The Impact of Asymptomatic Helminth Co-Infection in Patients with Newly Diagnosed Tuberculosis in North-West Ethiopia
Department of Immunology and Molecular Biology, University of Gondar, Gondar, Ethiopia; Department of Medical Microbiology, Linköping University, Linköping, Sweden; Medical Faculty, School of Medical Laboratory Sciences, Addis Ababa University, Addis Ababa, Ethiopia; Department of Radiology, University of Gondar, Gondar, Ethiopia; Department of Internal Medicine, University of Gondar, Gondar, Ethiopia; Department of Parasitology, Medical Faculty, Addis Ababa University, Addis Ababa, Ethiopia; Department of Infectious Diseases, Karolinska Hospital, Stockholm, Sweden; University of Southern Denmark, Institute of Molecular Medicine, Department of Cancer and Inflammation, Odense, Denmark; Armauer Hansen Research Institute, Addis Ababa, Ethiopia; Department of Clinical Microbiology, Kalmar County Hospital, Kalmar, Sweden
Background: Areas endemic of helminth infection, tuberculosis (TB) and HIV are to a large extent overlapping. The aim of this study was to assess the impact of asymptomatic helminth infection on the immunological response among TB patients with and without HIV, their house hold contacts and community controls. Methodology: Consecutive smear positive TB patients (n = 112), their household contacts (n = 71) and community controls (n = 112) were recruited in Gondar town, Ethiopia.

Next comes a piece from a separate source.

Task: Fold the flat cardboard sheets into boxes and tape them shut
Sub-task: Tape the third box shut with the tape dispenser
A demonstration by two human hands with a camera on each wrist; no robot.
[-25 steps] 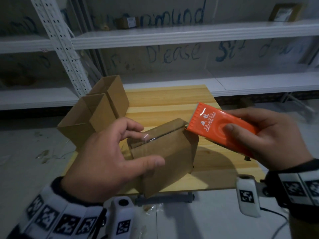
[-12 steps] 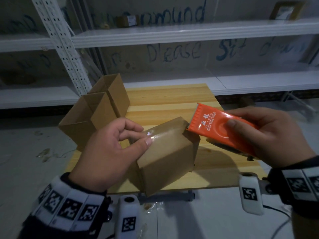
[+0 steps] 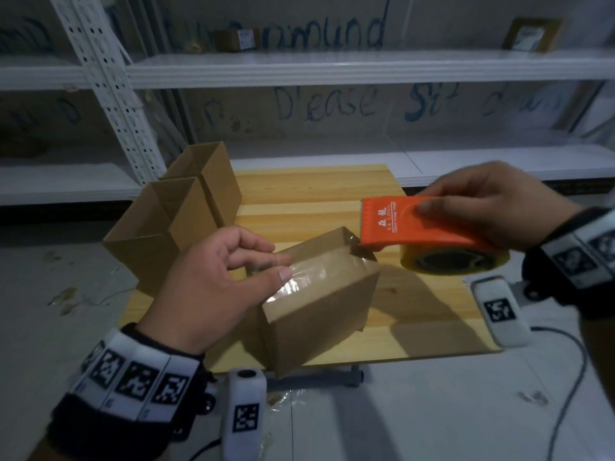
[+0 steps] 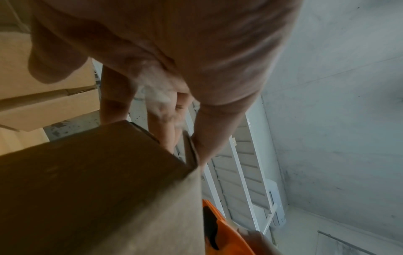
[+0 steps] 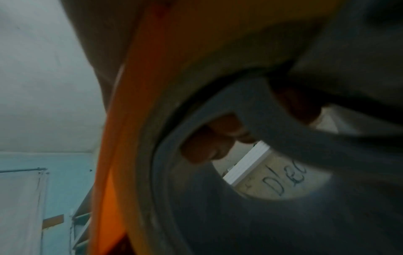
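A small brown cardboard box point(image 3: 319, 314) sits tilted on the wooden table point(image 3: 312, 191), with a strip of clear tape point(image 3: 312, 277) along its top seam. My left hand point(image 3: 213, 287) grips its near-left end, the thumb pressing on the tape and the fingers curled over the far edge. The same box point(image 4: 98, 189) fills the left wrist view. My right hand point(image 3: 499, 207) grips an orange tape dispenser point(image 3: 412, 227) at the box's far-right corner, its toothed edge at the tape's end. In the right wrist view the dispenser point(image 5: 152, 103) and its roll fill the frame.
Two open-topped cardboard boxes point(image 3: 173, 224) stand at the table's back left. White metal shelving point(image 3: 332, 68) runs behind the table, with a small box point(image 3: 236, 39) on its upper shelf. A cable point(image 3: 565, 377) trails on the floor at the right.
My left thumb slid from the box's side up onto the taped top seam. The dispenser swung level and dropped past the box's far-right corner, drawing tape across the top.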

Stool microscopy, HIV serology, serum IgE level, eosinophil and CD4 counts were performed and tuberculosis patients were followed up for 3 months after initiation of anti-TB treatment. Results: Helminth co-infection rate was 29% in TB patients and 21% in both community control and household contacts (p = 0.3) where Ascaris lumbricoides was the most prevalent parasite. In TB patients the seroprevalence of HIV was 47% (53/112). Eosinophilia and elevated IgE level were significantly associated with asymptomatic helminth infection. During TB treatment, the worm infection rate of HIV+/TB patients declined from 31% (10/32) at week 0 to 9% (3/32) at week 2 of TB treatment, whereas HIV-/TB patients showed no change from baseline to week 2, 29% (13/45) vs. 22.2% (10/45). This trend was stable at week 8 and 12 as well. Conclusion: One third of smear positive TB patients were infected with helminths. Eosinophilia and elevated IgE level correlated with asymptomatic worm infection, indicating an effect on host immunity. The rate of worm infection declined during TB treatment in HIV+/TB co-infected patients whereas no decline was seen in HIV-/TB group. © 2012 Abate et al.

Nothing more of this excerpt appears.